(Exercise prompt) Scan the lines below for the string "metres". Reply with how many match, and no other words.

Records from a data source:
────
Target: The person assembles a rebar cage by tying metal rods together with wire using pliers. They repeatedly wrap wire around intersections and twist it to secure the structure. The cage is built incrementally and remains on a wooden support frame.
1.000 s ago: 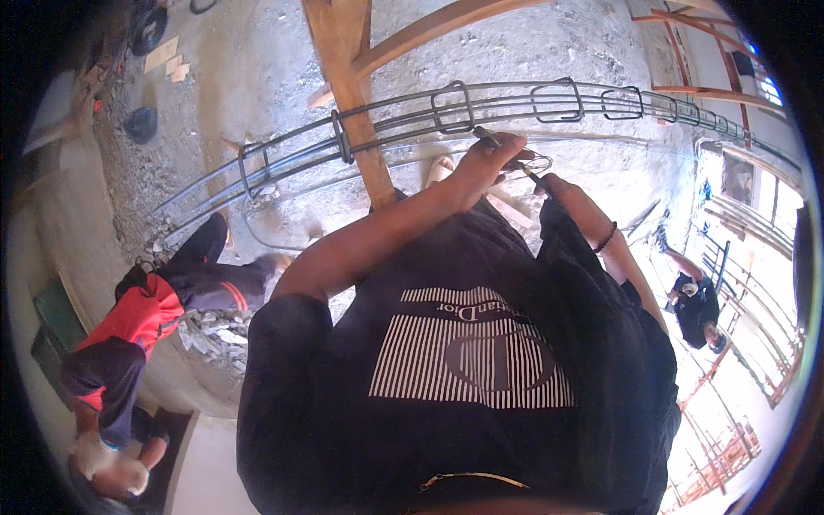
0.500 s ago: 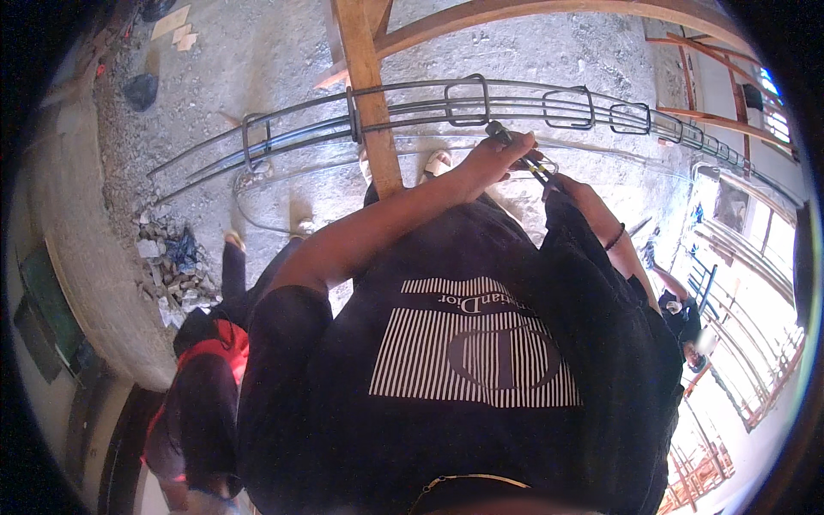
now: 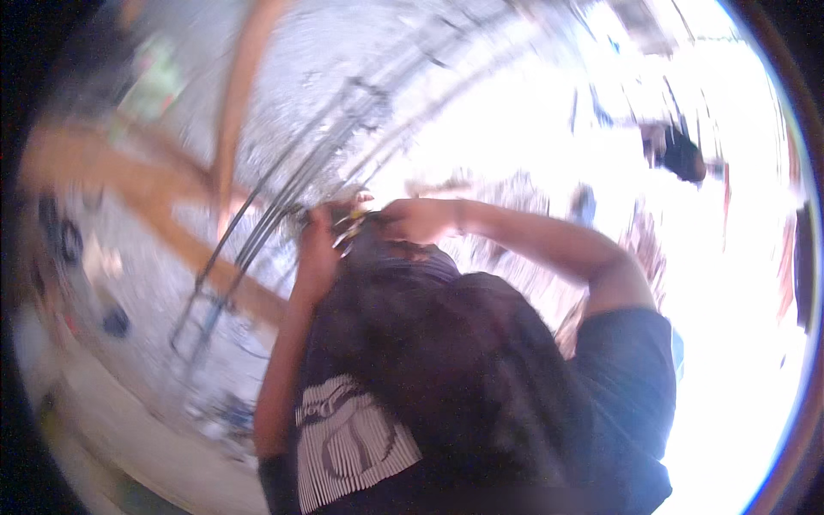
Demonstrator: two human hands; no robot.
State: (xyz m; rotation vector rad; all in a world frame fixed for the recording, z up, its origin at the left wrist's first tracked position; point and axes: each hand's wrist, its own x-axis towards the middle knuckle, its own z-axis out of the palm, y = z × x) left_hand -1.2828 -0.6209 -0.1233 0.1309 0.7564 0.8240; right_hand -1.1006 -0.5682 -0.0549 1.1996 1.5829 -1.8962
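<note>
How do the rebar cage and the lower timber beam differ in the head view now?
The rebar cage is dark grey; the timber beam is orange-brown. The cage has slim bars with gaps between; the beam is broader and solid. The cage climbs toward the picture's upper right; the beam slopes down rightward. Both are blurred.

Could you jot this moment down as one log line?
left hand: holding tool | right hand: beside tool, grip unclear | nearby: rebar cage, wooden beam | view: blurred
</note>
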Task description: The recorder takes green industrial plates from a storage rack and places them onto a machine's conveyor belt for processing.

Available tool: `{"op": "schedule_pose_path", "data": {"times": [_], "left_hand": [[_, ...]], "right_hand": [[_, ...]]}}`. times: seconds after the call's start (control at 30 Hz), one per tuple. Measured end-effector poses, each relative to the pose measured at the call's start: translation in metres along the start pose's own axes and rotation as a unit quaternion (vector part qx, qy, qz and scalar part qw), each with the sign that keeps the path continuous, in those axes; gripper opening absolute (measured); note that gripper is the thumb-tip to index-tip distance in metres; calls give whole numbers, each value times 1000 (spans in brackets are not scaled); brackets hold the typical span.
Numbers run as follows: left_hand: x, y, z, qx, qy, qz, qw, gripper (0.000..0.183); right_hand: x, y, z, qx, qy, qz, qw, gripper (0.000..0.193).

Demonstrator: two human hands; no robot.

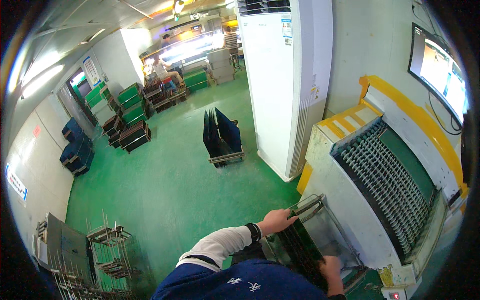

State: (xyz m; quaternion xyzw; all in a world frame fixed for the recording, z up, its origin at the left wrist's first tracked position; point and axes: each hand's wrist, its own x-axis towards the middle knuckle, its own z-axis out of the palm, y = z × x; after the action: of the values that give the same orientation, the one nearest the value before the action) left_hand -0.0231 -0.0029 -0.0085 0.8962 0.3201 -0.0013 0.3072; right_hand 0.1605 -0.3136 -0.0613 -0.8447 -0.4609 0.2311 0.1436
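Factory floor: green painted floor [165, 185], roller conveyor machine [385, 175], racks of dark panels [222, 137], stacked green crates [131, 100], wire racks [107, 250], tall floor-standing cooling unit [285, 75].

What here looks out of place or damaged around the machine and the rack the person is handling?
Nothing is spilled or toppled. The left hand and right hand hold dark panels standing in a wire rack. The one oddity is the roller conveyor machine: its lower corner looks chipped and stained.
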Motion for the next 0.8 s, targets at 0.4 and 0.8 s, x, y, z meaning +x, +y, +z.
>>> {"op": "schedule_pose_path", "data": {"times": [0.4, 0.8], "left_hand": [[7, -11, 11, -33, 37, 33, 998, 56], [6, -4, 6, -29, 40, 19, 999, 58]], "right_hand": [[-22, -58, -115, -12, 70, -49, 996, 42], [-70, -38, -192, 53, 174, 56, 982, 39]]}}
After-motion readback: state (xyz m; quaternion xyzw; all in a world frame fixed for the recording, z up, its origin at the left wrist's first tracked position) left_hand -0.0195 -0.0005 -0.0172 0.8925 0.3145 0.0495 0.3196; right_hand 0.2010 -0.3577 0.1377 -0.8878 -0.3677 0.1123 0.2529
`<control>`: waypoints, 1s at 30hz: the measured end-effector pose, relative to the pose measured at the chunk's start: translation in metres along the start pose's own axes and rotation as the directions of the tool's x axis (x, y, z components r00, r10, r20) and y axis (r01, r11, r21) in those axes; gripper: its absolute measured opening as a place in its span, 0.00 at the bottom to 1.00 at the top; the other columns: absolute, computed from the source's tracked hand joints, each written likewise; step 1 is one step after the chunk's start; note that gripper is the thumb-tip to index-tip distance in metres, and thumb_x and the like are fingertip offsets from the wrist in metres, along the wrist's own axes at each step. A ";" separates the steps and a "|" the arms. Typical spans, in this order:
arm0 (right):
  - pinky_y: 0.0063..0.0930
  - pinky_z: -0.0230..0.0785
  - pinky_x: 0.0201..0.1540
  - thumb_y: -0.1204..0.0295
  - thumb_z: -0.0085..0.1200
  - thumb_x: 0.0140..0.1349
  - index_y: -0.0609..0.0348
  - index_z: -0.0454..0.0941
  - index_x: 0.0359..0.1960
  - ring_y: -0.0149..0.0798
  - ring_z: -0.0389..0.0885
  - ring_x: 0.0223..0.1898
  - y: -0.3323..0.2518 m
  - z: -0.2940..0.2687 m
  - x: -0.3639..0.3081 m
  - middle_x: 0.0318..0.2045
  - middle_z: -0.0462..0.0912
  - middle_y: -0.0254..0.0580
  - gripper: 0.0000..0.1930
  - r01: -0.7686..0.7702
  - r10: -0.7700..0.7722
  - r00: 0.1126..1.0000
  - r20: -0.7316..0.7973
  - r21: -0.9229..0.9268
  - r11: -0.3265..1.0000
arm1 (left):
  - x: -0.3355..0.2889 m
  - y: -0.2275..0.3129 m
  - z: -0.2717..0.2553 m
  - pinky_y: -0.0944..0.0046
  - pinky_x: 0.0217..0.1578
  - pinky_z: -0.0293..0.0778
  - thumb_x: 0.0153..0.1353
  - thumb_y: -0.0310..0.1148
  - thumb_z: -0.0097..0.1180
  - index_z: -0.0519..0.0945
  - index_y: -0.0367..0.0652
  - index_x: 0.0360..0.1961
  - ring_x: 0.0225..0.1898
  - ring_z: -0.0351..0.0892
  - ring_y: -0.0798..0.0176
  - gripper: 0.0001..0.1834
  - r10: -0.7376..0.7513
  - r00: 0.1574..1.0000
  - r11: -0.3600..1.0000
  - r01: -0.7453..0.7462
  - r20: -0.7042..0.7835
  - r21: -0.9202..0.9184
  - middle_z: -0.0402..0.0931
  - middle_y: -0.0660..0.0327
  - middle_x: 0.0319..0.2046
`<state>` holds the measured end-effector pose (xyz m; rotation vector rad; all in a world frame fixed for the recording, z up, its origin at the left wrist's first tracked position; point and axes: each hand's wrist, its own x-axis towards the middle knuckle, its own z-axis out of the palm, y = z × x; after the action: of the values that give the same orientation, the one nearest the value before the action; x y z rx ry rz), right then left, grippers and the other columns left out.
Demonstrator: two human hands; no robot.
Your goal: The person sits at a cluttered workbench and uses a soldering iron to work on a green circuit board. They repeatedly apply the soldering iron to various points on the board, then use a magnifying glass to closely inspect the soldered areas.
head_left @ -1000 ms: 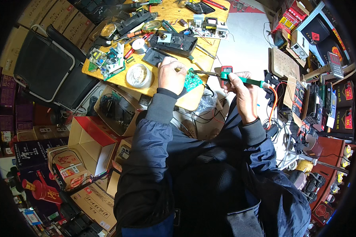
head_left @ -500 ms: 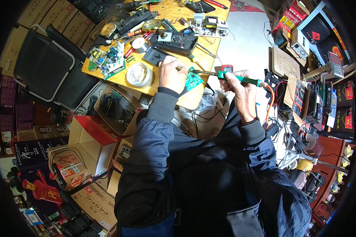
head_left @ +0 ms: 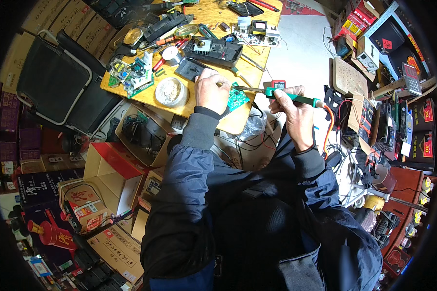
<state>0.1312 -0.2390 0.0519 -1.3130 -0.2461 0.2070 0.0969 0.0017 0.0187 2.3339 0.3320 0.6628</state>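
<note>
My right hand [head_left: 296, 116] grips the green handle of a soldering iron [head_left: 292, 98], whose orange cord hangs from the back end. Its metal shaft points left, with the tip over the upper edge of a green circuit board [head_left: 237, 99]. My left hand [head_left: 210, 92] is closed at the board's left side, fingertips pinched close to the iron's tip; whatever they hold is hidden. The board lies near the front right of the wooden table [head_left: 150, 99]. A round tub of pale material [head_left: 171, 92] stands left of my left hand, with a black plastic cover [head_left: 189, 69] just beyond it.
A solder spool [head_left: 171, 55], a black housing [head_left: 216, 51] and another circuit board [head_left: 133, 75] crowd the table. A red meter [head_left: 278, 84] sits beyond the iron. A black chair [head_left: 58, 82] and open cartons [head_left: 114, 174] stand at left; cables hang below the table edge.
The soldering iron's handle and my right hand have shifted very slightly left and down. My left hand and the circuit board stay in place.
</note>
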 end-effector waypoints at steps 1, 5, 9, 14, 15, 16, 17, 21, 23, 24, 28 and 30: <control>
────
(Worked solution) 2